Минут пять топтался, гадом буду. Потом остановился перед койкой, которая успела одарить меня полудремой, и слегка пнул ее. Я открыл глаза и удивленно посмотрел на него.
— Слышь, ты, как тебя… — гнусаво проговорил бритоголовый, глядя на меня сверху вниз все теми же соловыми глазами. — Мишок, что ли? А ты че — первоходок?
— А ты че — подраться хочешь? — уточнил я. — Так ты открытым текстом говори, не стесняйся.
Бритоголовый слегка подумал — с минуту, не больше, — и снова пнул койку. Опять несильно.
— А ты че быкуешь? Деловой, что ли?
— Сядь, Фофан, — лениво окликнул его коротышка от окна, которого, как уже успело выясниться, звали Тихоном.
— Не, а че он быкует? — Фофан даже не обернулся. — Я ему, как человеку, вопрос задал, а он пальцы гнет.
Я вздохнул. Фофан был совсем-совсем нестрашным. Если кого и следовало здесь опасаться, то невзрачного безволосого Тихона с русалкой во всю грудь. А таких, как Фофан, в любом жилом микрорайоне — что собак несъеденных. Называются где как, но в основном гопотой. Бегают по улицам и отжимают у нормальных граждан шапки, барсетки и мобилы. А потом лихо пропивают эти ништяки в тот же вечер. Если, конечно, их менты поймать и прикрыть не успевают. Фофана успели. Уж и не знаю — за отжим ли мобилы или за то, что он на стене несанкционированное слово из трех грубых букв нарисовал. Неважно. Важно, что в камеру он прихватил все свои понты. А это, между прочим, показывало, что первоходок — именно он, а не я, которого Фофан так старательно пытался уличить в этом (весьма сомнительном, между нами) грехе. И, в отличие от меня, сей вьюнош явно испытывал кайф от пребывания в камере. Не мешало бы слегка обломать ему этот кайф. Для профилактики, чтобы не зазнавался.

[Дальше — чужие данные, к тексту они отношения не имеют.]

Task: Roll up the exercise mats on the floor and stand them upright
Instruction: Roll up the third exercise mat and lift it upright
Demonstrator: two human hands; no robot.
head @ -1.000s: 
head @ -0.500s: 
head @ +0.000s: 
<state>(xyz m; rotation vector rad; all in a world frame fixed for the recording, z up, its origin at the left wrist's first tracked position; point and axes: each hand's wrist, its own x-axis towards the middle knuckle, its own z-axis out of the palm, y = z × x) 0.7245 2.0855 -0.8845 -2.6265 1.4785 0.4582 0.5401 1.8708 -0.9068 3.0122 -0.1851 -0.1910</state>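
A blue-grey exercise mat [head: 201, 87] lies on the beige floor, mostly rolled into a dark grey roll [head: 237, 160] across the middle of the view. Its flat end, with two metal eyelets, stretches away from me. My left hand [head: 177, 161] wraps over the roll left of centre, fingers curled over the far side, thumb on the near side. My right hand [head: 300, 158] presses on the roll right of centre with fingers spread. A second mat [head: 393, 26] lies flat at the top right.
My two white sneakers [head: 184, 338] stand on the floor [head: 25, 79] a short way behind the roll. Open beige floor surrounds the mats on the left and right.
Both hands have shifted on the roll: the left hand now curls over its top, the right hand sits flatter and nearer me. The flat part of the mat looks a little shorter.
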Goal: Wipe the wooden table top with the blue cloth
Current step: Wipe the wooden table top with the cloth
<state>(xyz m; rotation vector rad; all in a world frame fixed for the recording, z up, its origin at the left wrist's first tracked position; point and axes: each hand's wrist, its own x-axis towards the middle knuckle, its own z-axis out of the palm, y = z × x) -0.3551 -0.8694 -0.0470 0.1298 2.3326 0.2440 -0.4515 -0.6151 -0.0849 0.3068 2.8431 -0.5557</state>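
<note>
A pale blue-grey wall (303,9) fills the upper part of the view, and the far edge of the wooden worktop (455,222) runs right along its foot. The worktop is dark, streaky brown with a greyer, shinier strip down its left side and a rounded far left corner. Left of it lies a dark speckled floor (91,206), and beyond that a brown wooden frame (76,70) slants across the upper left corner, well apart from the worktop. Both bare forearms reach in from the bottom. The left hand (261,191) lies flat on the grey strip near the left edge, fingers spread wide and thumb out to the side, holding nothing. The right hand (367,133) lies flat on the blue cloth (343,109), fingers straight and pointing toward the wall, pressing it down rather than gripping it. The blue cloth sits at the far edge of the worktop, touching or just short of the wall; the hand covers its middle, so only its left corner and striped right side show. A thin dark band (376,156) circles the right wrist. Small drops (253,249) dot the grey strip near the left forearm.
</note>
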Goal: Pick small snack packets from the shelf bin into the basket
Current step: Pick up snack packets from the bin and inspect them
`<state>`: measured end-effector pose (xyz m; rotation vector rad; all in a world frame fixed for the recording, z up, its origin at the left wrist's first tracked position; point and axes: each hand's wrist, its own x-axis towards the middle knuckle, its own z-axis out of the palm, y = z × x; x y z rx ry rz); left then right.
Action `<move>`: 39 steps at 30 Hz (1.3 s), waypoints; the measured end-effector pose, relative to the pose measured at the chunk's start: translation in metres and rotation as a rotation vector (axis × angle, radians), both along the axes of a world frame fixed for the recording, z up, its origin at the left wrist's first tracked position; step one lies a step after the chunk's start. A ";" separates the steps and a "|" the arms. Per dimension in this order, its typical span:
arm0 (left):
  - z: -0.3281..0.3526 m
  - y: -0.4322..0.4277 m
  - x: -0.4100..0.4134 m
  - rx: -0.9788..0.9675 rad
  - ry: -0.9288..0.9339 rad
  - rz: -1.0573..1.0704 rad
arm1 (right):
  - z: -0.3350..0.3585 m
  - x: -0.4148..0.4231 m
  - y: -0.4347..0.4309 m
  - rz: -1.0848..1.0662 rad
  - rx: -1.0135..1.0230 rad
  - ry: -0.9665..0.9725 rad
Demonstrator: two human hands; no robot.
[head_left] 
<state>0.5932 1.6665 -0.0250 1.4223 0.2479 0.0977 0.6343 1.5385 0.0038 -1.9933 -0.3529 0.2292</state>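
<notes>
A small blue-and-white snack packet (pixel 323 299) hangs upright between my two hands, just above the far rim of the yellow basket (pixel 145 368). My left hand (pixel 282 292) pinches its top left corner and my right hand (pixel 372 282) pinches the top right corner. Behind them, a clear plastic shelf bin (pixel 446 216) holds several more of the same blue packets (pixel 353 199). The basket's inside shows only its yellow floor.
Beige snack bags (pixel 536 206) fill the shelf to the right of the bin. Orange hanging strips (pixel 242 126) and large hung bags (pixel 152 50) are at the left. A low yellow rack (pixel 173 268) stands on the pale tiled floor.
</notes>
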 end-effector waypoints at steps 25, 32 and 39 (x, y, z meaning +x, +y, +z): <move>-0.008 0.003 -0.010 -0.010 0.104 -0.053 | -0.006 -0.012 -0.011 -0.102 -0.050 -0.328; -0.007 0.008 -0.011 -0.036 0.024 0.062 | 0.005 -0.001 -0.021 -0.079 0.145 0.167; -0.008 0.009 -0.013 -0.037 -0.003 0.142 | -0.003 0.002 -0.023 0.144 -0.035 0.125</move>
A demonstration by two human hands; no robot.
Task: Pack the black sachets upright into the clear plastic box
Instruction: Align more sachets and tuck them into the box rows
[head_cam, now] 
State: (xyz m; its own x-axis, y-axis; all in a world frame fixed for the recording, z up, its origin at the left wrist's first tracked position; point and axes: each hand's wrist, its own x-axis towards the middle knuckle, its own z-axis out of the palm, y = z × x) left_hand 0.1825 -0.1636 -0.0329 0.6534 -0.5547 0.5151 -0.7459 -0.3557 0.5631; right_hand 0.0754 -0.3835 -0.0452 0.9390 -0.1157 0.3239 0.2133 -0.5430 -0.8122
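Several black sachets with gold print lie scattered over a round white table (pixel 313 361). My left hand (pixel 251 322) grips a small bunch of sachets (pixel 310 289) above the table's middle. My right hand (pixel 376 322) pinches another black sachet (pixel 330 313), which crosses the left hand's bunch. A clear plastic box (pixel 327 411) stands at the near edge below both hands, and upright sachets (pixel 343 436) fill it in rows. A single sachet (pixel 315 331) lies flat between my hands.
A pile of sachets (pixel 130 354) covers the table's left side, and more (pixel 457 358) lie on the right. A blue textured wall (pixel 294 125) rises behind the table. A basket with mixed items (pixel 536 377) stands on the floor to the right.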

Поднявшись со шконки, я встал перед бритоголовым. И сразу оказался на полголовы выше. И пошире в плечах. Аккуратно положив свой лоб на его, выбритый, я широко, от всей души улыбнулся:
— Нет, Фофан, я не первоходок. Если тебе так приперло знать, то вот в этой хате я уже в третий раз. И что-то тебя здесь раньше не видел. Я и в других бывал, а тебя там тоже ни разу не водилось. У меня, правда, дальше СИЗО заходить не получалось — ну, не судьба. Выгоняли меня отовсюду. Не нужен я нигде. Ты меня за это бить не будешь?